Biography: The New Negro: The Life of Alain Locke by Jeffrey C. Stewart (Oxford University Press), "a panoramic view of the personal trials and artistic triumphs of the father of the Harlem Renaissance and the movement he inspired." Also nominated: Proust's Duchess: How Three Celebrated Women Captured the Imagination of Fin-de-Siècle Paris by Caroline Weber (Knopf) and The Road Not Taken: Edward Lansdale and the American Tragedy in Vietnam by Max Boot (Liveright).

Poetry: Be With by Forrest Gander (New Directions), "a collection of elegies that grapple with sudden loss, and the difficulties of expressing grief and yearning for the departed." Also nominated: feeld by Jos Charles (Milkweed Editions) and Like by A.E. Stallings (Farrar, Straus and Giroux).

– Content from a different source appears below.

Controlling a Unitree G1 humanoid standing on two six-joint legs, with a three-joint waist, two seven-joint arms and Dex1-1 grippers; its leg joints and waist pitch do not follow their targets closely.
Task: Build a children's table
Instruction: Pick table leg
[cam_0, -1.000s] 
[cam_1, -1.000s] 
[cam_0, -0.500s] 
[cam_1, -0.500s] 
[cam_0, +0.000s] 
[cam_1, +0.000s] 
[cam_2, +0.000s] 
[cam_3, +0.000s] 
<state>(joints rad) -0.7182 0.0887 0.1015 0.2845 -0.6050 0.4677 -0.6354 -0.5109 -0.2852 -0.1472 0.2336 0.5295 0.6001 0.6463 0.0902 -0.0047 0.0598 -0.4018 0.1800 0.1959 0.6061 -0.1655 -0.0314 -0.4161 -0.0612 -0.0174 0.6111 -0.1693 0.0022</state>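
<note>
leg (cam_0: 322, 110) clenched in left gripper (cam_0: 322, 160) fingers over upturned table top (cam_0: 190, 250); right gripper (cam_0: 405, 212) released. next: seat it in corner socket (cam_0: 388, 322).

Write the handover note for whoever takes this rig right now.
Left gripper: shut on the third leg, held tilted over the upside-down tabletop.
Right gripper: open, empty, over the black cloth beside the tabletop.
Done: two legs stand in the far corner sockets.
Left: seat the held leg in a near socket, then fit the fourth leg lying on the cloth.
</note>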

General Nonfiction: Amity and Prosperity: One Family and the Fracturing of America by Eliza Griswold (Farrar, Straus and Giroux), "a classic American story, grippingly told, of an Appalachian family struggling to retain its middle class status in the shadow of destruction wreaked by corporate oil fracking." Also nominated: In a Day's Work: The Fight to End Sexual Violence Against America's Most Vulnerable Workers by Bernice Yeung (The New Press) and Rising: Dispatches from the New American Shore by Elizabeth Rush (Milkweed Editions).

Drama: Fairview by Jackie Sibblies Drury, "a hard-hitting drama that examines race in a highly conceptual, layered structure, ultimately bringing audiences into the actors' community to face deep-seated prejudices." Also nominated: Dance Nation by Clare Barron and What the Constitution Means to Me by Heidi Schreck.